A Jew by birth but an avowed atheist, Freud was born in what is now the Czech Republic in the former Austro-Hungarian Empire on May 6, 1856. He spent most of his life in Vienna but fled Nazi persecution in 1938 for England, where he died at 83 of cancer on Sept. 23, 1939.

His love of cigars was his undoing. In what might have been a macabre example of his own theory of oral fixation, he is said to have smoked a box a day even after a malignancy forced the surgical removal of his jaw.

Unconscious: Freud maintained that people are not entirely aware of what they think and frequently act in ways that have little or nothing to do with their conscious thoughts. He proposed that awareness existed in layers and that important and influential thoughts occurred “below the surface,” and wrote extensively about how people repress painful ideas, thoughts or feelings.

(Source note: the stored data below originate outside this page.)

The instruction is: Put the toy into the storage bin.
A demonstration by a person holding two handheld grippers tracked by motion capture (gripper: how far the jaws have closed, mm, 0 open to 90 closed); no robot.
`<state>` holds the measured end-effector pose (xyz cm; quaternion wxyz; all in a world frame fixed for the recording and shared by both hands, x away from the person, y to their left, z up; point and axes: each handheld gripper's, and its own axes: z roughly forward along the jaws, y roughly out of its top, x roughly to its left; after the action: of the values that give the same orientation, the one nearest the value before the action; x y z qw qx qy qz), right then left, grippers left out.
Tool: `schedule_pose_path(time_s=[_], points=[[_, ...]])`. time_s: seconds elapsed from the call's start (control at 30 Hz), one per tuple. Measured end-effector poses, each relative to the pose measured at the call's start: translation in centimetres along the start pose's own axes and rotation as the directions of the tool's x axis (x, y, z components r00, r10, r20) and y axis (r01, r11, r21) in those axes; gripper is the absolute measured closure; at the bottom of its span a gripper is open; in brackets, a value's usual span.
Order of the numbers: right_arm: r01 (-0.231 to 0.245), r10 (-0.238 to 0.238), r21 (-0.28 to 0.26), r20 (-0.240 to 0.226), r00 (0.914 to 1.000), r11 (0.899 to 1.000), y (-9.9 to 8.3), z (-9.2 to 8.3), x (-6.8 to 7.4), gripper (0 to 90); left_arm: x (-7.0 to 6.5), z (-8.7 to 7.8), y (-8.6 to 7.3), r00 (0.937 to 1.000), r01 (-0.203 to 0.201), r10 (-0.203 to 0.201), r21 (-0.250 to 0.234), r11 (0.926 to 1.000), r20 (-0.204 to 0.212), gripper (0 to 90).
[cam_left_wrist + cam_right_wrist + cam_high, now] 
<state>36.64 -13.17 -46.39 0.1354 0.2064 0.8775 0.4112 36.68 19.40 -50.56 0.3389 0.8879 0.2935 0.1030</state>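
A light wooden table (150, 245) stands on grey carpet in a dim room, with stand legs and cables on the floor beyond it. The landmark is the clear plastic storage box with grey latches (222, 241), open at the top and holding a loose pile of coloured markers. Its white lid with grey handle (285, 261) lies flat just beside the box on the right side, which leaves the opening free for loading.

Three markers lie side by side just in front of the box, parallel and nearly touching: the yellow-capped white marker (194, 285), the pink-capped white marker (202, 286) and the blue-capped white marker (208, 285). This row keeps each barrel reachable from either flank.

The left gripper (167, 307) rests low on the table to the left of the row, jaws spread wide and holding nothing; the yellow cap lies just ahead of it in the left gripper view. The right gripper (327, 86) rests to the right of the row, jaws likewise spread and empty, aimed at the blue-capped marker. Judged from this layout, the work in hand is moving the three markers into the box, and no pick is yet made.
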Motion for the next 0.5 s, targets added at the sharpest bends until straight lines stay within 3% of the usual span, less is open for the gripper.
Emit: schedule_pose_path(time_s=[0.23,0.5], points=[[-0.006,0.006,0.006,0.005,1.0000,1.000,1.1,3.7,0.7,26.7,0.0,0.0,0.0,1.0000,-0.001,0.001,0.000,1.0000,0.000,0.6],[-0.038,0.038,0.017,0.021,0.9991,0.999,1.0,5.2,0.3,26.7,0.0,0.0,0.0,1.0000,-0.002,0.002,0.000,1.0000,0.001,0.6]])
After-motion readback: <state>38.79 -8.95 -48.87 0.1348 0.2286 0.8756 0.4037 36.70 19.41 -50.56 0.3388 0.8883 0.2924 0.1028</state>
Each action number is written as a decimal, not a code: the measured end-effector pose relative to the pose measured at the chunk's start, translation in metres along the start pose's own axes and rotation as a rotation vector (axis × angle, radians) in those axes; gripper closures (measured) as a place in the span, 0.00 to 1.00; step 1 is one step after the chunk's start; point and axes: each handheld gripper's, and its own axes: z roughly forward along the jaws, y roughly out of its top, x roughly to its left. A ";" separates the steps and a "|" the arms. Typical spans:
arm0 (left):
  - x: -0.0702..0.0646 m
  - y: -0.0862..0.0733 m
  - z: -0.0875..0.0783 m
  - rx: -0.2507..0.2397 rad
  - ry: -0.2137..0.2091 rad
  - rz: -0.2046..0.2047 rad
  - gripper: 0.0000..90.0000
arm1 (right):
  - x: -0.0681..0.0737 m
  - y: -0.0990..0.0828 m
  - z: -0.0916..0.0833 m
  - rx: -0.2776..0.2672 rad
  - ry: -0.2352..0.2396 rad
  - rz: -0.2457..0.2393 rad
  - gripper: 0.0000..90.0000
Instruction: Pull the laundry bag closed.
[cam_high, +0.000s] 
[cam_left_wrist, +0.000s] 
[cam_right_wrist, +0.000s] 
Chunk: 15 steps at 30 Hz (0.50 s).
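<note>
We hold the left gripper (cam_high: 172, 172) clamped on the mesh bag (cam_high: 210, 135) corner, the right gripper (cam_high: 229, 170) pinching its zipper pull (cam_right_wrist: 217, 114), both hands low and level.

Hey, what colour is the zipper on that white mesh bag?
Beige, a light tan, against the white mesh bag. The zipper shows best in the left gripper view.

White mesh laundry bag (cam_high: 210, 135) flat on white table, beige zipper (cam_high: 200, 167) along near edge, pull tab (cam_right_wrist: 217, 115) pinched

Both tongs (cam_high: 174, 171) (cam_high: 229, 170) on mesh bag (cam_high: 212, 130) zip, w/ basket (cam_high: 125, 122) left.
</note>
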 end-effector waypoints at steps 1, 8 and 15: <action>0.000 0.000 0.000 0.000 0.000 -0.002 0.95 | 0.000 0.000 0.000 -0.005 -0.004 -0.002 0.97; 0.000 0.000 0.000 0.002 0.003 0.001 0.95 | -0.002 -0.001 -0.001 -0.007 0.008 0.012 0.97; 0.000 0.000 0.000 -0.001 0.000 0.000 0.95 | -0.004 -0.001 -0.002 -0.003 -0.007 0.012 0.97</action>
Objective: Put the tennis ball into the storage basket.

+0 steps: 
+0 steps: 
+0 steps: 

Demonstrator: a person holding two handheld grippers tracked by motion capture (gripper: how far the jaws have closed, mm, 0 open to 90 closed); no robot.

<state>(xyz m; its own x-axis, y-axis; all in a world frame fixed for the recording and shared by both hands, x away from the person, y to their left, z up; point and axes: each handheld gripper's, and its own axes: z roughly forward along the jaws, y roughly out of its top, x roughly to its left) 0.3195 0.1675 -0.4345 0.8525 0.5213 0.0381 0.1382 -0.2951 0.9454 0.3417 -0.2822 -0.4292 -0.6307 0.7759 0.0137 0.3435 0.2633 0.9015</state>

Psychosexual development: Freud argued that starting at birth, people go through stages of development — including the oral, anal and phallic stages — and become fixated on different objects. He also believed that children at one point see their mothers as a sexual object, a theory that became known as the Oedipus complex; the phenomenon of little girls fixating on their fathers was dubbed the Electra complex.

Id, ego and superego: To explain the driving forces behind human behavior, Freud theorized that the psyche is divided into three parts: the id, which contains primitive desires such as hunger, rage and sex; the superego, which internally deals with morals, taboos and societal norms; and the ego, which shifts between the two and plays a key role in a person’s sense of self.

Defense mechanisms: Freud believed the ego uses defense mechanisms to resolve conflicts between the id and superego. These include denial, displacement, repression or suppression, projection, compensation, intellectualization and rationalization, all of which Freud was convinced were ways people try to spare themselves emotional pain when confronted with stress, unpleasant truths or undesirable thoughts.

Psychoanalysis: Freud pioneered the modern concept of “talk therapy” to help patients explore what subconscious fears and desires might be surfacing in their conscious thinking or behavior. The technique, known as the cathartic method, initially involved using hypnosis to get a patient to recall and relive forgotten or repressed memories. Freud later rejected hypnosis and developed “free association,” in which patients are encouraged to express seemingly irrelevant thoughts as they occur to bring repressed traumatic events into the open.